(17 Feb 2022) Fear accompanies reporter Banafsha Binesh from the moment she leaves her Kabul home each morning to her arrival at the newsroom at Afghanistan's largest television station.
It starts with the Taliban fighters, who roam the streets of the capital with weapons slung over their shoulders.
Binesh, 27, says she is frightened by their reputation of harshness toward women, rather than any unsavoury encounter.
Dread and uncertainty mount with every new report of a fellow journalist having been detained, interrogated, or beaten by Taliban fighters.
"Working is full of stress," said Binesh, who works for TOLO-TV.
Binesh wants to leave Afghanistan, saying she longs for the freedoms they enjoyed before the Taliban swept to power.
"We were not expecting that after 20 years of democracy to face these many restrictions," said Binesh.
Since taking power six months ago, the country's new rulers have also issued directives requiring journalists to keep Islamic principles in mind and work for the good of the nation — rules that would seem aimed at quashing independent reporting.
Bilal Karimi, a deputy spokesman for the Culture and Information Ministry, said criticism is tolerated, but must be constructive.
He blamed attacks on journalists — often while they cover women's protests, explosions, and other news — on over-zealous Taliban.
Other arrests of journalists were not linked to their work, he claimed.
Most recently, two journalists working for the U.N. refugee agency were held for six days and released last week after the U.N. raised alarms.
The Taliban said they released the journalists after confirming their identities.
In one trend-bucking development, TOLO now has more female than male journalists, both in the newsroom and out on the streets.
TOLO news director Khpolwak Sapai said he made a point of hiring women after nearly 90% of the company's employees fled or were evacuated in the first days of the Taliban takeover.
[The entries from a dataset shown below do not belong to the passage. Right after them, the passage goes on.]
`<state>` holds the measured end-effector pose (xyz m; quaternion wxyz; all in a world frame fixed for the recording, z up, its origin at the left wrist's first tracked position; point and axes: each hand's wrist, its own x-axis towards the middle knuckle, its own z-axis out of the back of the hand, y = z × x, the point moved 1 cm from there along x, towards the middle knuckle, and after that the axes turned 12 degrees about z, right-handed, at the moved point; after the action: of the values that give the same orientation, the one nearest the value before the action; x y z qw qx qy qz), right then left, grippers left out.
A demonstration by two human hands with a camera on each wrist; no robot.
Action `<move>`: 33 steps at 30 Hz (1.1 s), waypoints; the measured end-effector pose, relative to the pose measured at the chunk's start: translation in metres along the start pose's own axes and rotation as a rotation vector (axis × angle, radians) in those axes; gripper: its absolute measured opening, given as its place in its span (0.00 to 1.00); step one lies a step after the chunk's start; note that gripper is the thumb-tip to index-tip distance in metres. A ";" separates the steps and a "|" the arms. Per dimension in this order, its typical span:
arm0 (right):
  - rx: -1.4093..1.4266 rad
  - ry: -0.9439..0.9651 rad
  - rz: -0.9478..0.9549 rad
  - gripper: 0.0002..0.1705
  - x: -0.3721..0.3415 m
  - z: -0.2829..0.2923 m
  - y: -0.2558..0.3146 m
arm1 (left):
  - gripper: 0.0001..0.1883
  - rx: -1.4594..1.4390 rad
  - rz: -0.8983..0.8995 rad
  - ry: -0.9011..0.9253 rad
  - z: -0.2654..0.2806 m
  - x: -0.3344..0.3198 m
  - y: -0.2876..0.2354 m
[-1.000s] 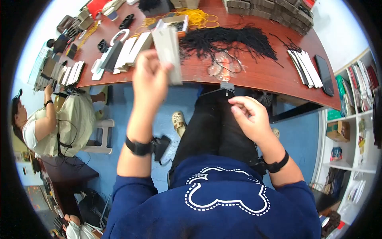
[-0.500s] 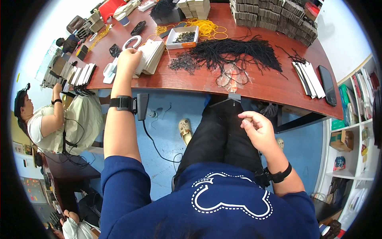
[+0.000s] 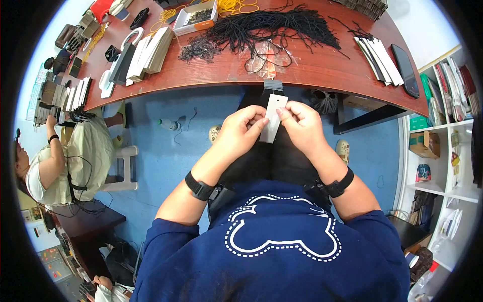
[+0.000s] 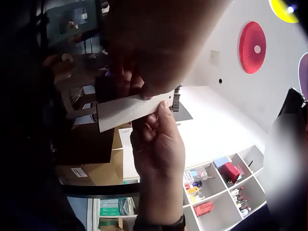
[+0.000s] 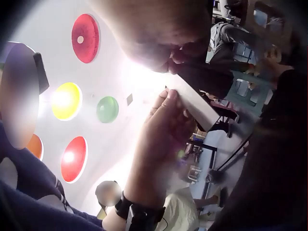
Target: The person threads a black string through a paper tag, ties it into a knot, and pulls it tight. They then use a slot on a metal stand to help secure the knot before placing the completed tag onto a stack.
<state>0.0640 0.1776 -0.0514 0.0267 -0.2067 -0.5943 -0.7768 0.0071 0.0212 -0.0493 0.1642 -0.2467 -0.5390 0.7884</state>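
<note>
White tag [image 3: 271, 126] mid-frame in head view, over the dark trousers, just below the table [image 3: 322, 70] edge. Left hand [image 3: 236, 132] pinches its left edge, thumb against fingertips; right hand [image 3: 303, 130] pinches upper right side, thumb on the face near the small hole. Probably gripped from both sides so the thin strip stays steady; hole end points up the frame, uncovered, likely to keep the hole reachable. Spare tags [image 3: 156, 50] stacked upper left, seemingly for an easy left-hand grab. Black cords [image 3: 282, 27] heaped top centre, tray [image 3: 204, 26] with small black bits left of them, loose bits [image 3: 200, 49] below it, all apparently kept within reach. Corded tags [image 3: 380, 63] upper right beside the phone [image 3: 405, 70], probably set apart to avoid mixing
</note>
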 end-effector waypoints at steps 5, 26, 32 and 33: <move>-0.170 -0.026 0.057 0.11 0.012 -0.002 0.004 | 0.05 0.068 -0.116 -0.080 -0.003 0.011 0.008; 0.777 0.049 -0.368 0.18 0.043 0.032 0.057 | 0.05 0.468 -0.635 -0.426 0.020 0.028 -0.092; 1.055 -0.148 -0.370 0.13 0.072 0.076 0.037 | 0.05 0.434 -0.556 -0.253 0.018 -0.003 -0.086; 0.990 -0.210 -0.359 0.13 0.073 0.091 0.033 | 0.05 0.434 -0.501 -0.249 0.027 -0.007 -0.081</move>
<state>0.0334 0.2676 0.0231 -0.0717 -0.1412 -0.9149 -0.3712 -0.0031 0.0267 0.0355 0.3340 0.0317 -0.4186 0.8439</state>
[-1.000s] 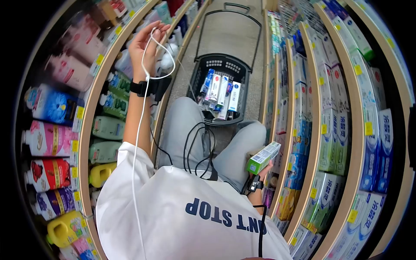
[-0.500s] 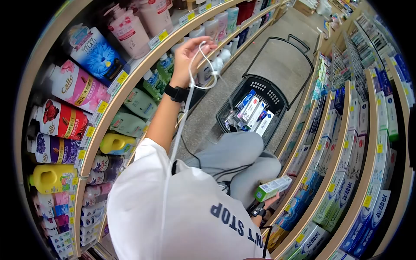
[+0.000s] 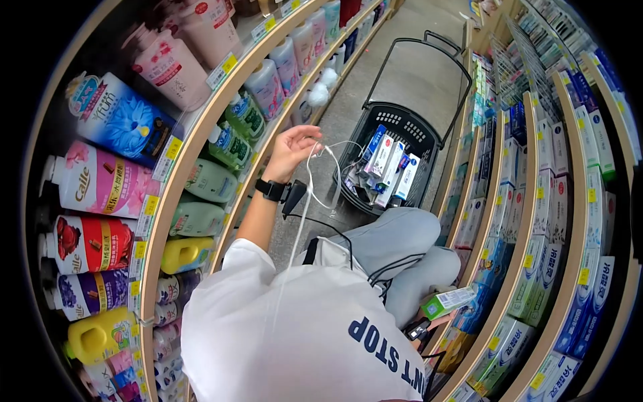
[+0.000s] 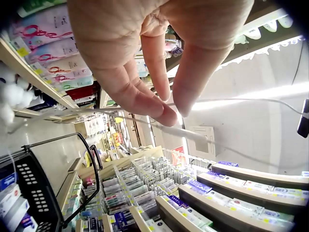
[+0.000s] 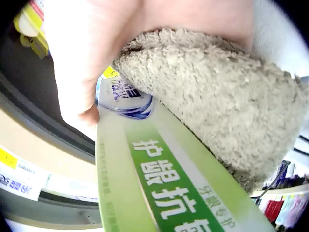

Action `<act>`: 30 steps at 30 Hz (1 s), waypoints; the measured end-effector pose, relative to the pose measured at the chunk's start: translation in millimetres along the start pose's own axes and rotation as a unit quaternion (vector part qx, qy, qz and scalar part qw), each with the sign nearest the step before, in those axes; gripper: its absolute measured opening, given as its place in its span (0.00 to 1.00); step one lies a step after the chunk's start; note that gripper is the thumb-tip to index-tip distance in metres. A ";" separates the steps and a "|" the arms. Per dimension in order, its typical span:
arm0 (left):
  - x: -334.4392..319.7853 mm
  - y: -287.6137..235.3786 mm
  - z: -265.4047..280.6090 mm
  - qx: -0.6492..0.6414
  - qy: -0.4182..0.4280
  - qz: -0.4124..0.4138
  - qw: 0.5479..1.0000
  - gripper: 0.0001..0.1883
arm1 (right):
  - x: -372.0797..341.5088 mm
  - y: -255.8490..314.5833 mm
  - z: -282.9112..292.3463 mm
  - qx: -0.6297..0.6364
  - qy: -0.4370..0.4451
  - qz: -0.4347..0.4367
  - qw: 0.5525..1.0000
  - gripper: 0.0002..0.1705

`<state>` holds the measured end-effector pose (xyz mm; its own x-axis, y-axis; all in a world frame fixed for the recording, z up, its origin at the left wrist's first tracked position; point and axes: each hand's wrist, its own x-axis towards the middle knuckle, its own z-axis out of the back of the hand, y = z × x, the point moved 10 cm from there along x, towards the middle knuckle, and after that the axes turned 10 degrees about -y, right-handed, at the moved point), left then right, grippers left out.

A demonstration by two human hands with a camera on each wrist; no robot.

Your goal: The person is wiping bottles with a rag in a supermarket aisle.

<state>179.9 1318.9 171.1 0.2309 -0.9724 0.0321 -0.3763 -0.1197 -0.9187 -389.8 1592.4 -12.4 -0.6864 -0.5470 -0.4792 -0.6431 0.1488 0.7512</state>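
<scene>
My left hand point(image 3: 295, 149) is raised over the aisle floor, its thumb and fingertips pinching a thin white cable point(image 4: 186, 133). In the head view the cable loops below the fingers and trails back across the white shirt. Low at the right, beside the knee and the shelves, my right hand point(image 5: 72, 63) grips a green-and-white toothpaste box point(image 3: 447, 303). A grey fuzzy cloth point(image 5: 227, 101) lies between that palm and the box in the right wrist view. Most of the right fingers are hidden behind the box and cloth.
A black wheeled basket point(image 3: 375, 201) holding several toothpaste boxes point(image 3: 404, 181) stands ahead of the knees, its handle raised. Shelves of bottles point(image 3: 107, 177) line the left, toothpaste shelves point(image 3: 532, 268) the right. Black cables point(image 3: 395, 264) lie over the lap.
The left hand has come down and nearer the basket with the cable. The head view has swung round, shifting the shelves and basket. The right hand keeps the toothpaste box beside the right shelves.
</scene>
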 end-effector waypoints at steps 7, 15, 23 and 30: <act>-34.5 50.8 105.7 0.147 -0.026 0.047 0.988 0.25 | -7.0 -6.4 14.0 0.003 -0.018 -0.007 1.000 0.40; -200.6 276.1 274.9 0.269 -0.022 0.473 0.839 0.07 | -14.3 -8.2 31.2 0.005 -0.020 -0.009 1.000 0.40; -235.6 338.7 150.4 0.426 0.173 0.430 0.777 0.23 | -17.3 -23.1 47.3 0.009 -0.047 -0.025 0.999 0.41; -184.8 388.6 106.1 0.487 0.229 0.432 0.724 0.22 | -8.7 -33.6 61.9 0.012 -0.090 -0.042 0.995 0.41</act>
<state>86.2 1473.4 -233.7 -0.1179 -0.5912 -0.7979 0.6597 0.5539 -0.5079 -383.3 1643.2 -61.6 -0.6777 -0.4020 -0.6157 -0.7078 0.1296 0.6945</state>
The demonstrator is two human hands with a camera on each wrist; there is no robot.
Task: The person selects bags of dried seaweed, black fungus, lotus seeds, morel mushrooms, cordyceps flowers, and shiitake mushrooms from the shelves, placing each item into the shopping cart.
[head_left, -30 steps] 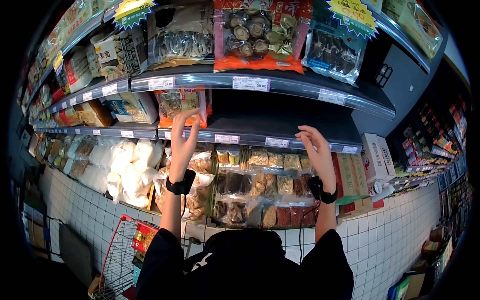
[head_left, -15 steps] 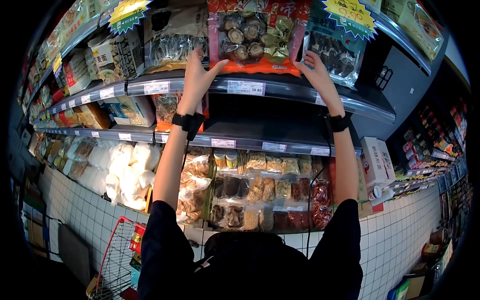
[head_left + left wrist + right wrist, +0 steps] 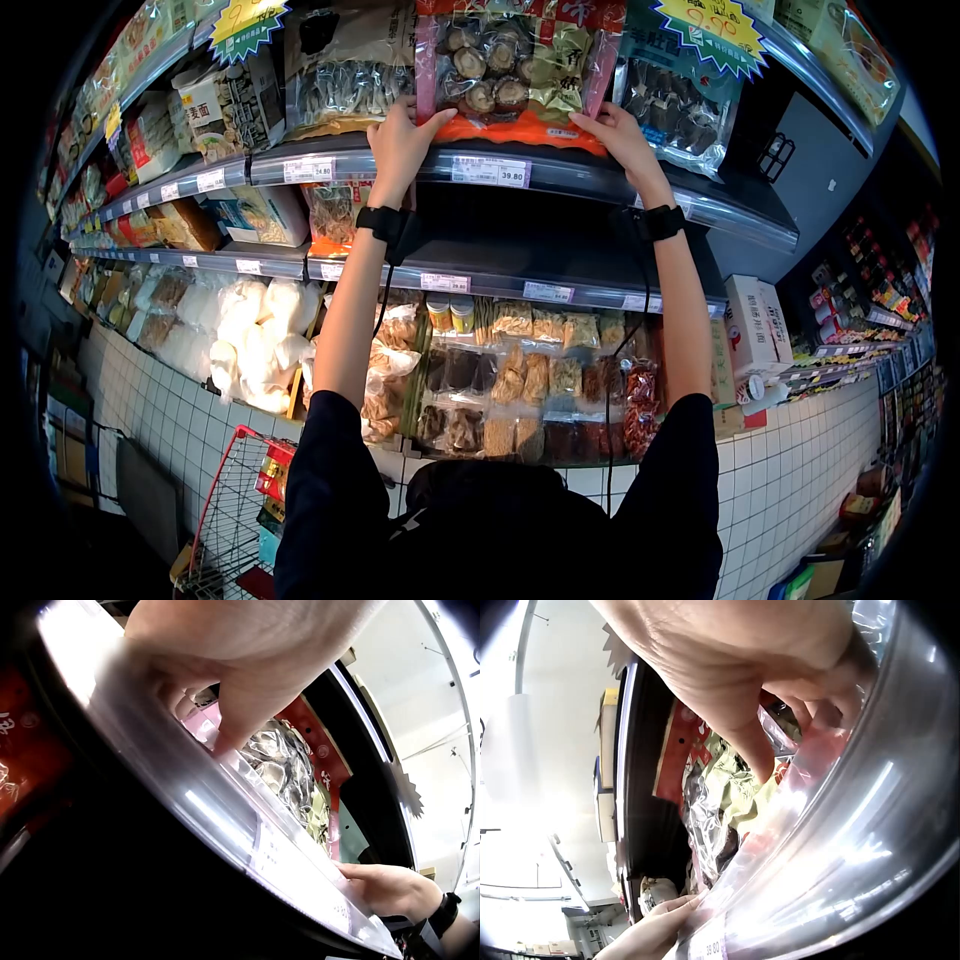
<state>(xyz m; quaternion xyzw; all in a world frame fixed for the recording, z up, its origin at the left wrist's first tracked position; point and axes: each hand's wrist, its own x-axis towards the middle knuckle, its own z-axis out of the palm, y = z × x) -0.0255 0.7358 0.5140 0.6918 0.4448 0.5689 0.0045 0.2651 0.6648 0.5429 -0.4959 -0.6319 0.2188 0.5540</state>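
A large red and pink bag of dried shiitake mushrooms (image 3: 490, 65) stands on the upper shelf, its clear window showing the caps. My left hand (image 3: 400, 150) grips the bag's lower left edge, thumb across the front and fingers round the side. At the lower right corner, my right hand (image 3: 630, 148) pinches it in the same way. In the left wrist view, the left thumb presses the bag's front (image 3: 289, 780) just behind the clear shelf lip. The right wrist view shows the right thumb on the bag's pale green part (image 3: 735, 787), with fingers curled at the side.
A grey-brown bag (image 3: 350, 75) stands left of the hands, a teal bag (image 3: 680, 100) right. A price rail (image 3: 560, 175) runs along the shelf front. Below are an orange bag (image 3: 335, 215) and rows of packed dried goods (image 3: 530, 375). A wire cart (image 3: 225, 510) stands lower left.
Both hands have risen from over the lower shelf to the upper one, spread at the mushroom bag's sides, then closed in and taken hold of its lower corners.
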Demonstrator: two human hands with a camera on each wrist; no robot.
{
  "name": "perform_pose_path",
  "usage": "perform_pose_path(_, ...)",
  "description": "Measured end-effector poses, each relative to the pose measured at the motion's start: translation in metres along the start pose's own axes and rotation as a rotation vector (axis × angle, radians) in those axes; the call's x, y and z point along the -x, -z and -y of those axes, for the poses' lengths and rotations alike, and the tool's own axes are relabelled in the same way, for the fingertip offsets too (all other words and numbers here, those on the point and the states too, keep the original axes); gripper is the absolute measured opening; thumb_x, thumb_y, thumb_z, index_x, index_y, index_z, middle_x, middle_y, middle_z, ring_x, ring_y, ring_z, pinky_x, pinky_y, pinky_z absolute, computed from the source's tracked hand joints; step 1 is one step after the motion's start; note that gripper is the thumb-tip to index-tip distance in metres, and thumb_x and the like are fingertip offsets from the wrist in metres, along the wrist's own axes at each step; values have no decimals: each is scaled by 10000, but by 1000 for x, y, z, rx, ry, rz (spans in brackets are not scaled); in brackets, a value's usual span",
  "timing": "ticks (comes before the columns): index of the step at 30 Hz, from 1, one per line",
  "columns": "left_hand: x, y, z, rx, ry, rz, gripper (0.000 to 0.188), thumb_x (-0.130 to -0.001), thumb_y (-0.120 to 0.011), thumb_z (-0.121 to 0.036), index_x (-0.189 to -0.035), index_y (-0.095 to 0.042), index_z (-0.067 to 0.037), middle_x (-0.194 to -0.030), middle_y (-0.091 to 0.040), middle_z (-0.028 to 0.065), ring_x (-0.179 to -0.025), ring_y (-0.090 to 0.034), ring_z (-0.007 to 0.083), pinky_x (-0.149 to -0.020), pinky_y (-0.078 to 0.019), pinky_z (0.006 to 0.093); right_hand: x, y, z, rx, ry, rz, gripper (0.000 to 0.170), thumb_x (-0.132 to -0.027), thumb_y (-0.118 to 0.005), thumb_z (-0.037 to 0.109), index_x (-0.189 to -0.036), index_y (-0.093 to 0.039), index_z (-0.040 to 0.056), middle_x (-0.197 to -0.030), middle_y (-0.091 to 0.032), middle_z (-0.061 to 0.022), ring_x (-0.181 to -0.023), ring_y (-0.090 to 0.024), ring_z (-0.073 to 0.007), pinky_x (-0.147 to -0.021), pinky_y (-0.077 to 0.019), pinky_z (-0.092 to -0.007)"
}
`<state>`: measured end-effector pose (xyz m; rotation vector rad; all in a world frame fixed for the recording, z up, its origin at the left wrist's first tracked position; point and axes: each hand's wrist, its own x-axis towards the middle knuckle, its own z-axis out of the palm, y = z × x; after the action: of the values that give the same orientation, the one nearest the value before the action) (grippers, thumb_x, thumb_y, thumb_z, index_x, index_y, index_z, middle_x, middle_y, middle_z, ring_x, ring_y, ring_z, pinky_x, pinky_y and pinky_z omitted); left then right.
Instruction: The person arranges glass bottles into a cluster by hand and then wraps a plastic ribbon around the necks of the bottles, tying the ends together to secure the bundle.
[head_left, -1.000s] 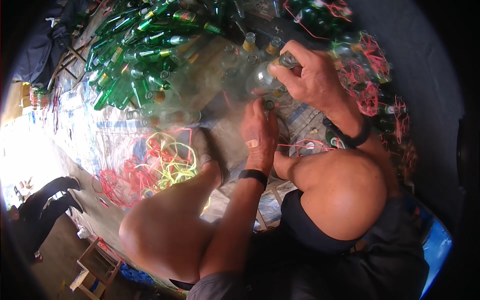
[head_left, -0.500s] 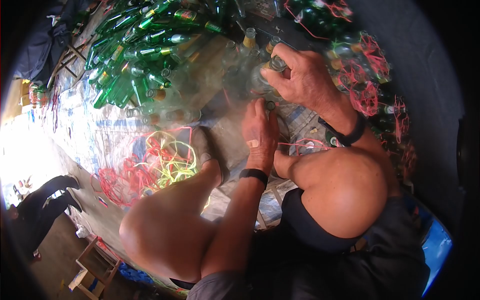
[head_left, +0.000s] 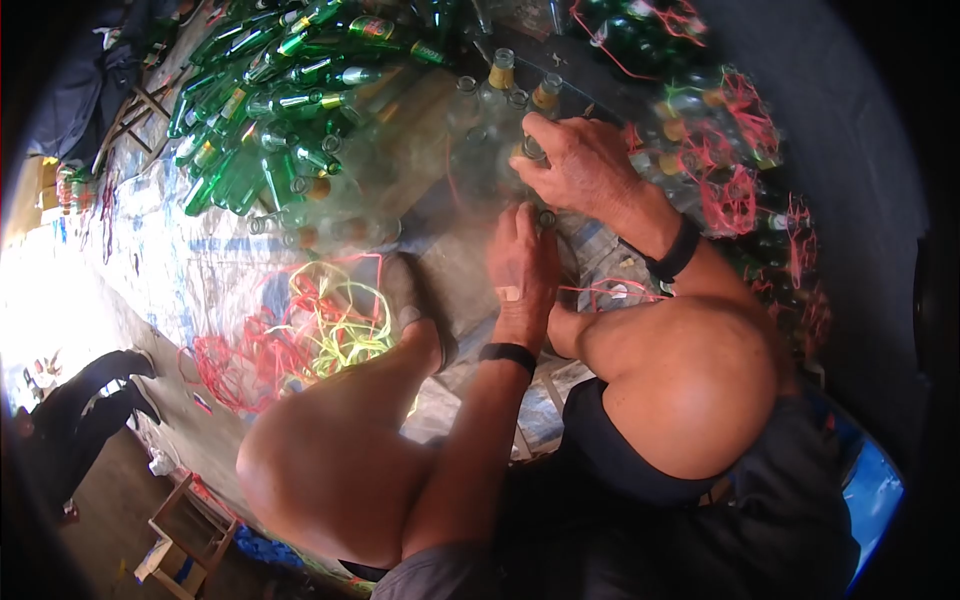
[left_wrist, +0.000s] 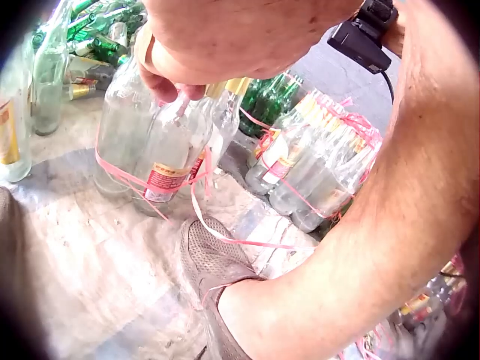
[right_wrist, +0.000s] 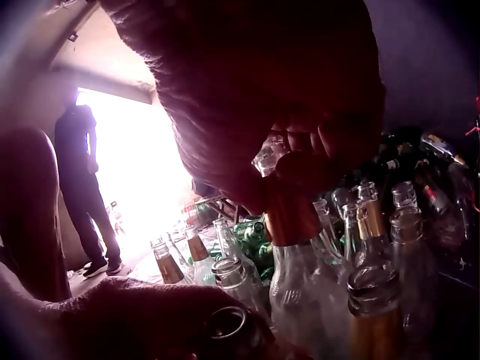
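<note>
While both hands work near the middle of the head view, just right of centre, the right hand (head_left: 590,165) pinches the neck of a clear bottle (head_left: 533,150), its grip narrow, with the mouth showing between thumb and forefinger. Below it in the frame, the left hand (head_left: 525,265) holds another bottle (head_left: 546,218) near the top, between the fingers and thumb. More clear bottles (head_left: 502,75) stand just above the hands. Green bottles (head_left: 270,110) lie heaped at the upper left, a tangle of red and yellow strings (head_left: 340,325) is left of centre, and string-tied bottles (head_left: 740,165) line the right side.

In the left wrist view, the left hand fills the top, its fingertips curled at a bottle neck. A pink strap (left_wrist: 135,181) passes across the bottles at left of centre, its loose end trailing to the right past a shoe (left_wrist: 214,251). A strapped bundle (left_wrist: 311,172) stands at right of centre.

In the right wrist view, the dark right hand covers the upper middle, its fingers closed around the neck of its bottle, above an orange label (right_wrist: 292,221). A person (right_wrist: 81,180) stands at the left beside a bright opening.
</note>
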<state>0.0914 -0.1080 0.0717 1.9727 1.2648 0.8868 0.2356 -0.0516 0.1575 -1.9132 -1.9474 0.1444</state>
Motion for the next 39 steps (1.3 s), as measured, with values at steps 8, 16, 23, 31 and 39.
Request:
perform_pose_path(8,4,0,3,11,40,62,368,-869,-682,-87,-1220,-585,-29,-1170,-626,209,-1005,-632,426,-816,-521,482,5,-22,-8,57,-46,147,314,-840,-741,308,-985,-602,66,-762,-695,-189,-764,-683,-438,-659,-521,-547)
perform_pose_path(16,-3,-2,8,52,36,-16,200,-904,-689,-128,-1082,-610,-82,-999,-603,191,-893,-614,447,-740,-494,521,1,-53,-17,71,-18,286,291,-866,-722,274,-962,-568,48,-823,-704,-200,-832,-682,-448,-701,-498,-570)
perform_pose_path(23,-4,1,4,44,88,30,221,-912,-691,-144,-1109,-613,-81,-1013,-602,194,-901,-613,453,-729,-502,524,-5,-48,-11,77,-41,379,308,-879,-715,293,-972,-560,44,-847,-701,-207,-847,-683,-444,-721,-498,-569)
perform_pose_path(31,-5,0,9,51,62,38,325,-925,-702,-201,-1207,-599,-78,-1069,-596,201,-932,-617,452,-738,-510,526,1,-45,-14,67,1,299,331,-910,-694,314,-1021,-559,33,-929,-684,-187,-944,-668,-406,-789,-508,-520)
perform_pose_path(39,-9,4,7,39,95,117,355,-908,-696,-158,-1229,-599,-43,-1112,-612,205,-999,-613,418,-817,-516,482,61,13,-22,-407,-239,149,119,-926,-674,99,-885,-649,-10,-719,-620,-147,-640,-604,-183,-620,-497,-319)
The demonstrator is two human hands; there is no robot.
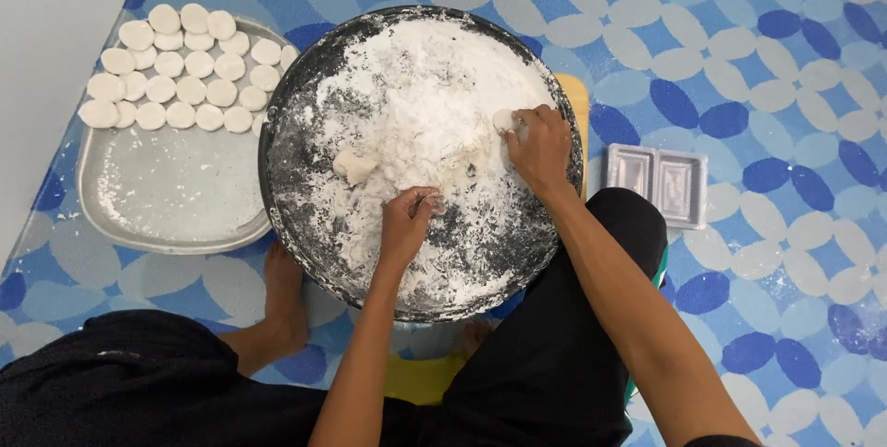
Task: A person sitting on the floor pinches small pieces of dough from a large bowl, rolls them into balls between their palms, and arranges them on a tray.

He said female staffers have not been threatened by the Taliban authorities but have at times been denied access because of their gender.
In one case, a TOLO reporter was barred from a briefing by the acting minister of mines and petroleum when he found out the station had sent a woman to the event.
Sapai said TOLO promptly does stories on such incidents.
Sapai said views among the Taliban range from those who cling to the strict views of the past to those who want a more open society that embraces education and work for all, including girls and women.
He believes domestic and external pressures on the Taliban should not be underestimated.
"Domestically and externally, there are pressures on them (the Taliban) and people are widely united that women should have the right to work and study, so we hope that things might change soon," said Sapai.
Faisal Mudaris, a broadcast journalist, blogger, and YouTube personality, spent eight days in Taliban custody, where he said he was beaten and threatened.
Mudaris is from the restive Panjshir Valley, the only holdout against Taliban rule during their first weeks in power.
Mudaris fears his ethnicity as a Panjshiri, not his journalism, landed him in a Taliban lockup.
He believes he remains at risk, fearing that no one can hold the Taliban accountable.
Journalists from other ethnic minorities, including the Hazaras who have long faced discrimination from successive governments, also worry.
In the first months after the Taliban takeover, several journalists of a small outlet called Etilaat Roz were arrested and beaten. Both were Hazaras.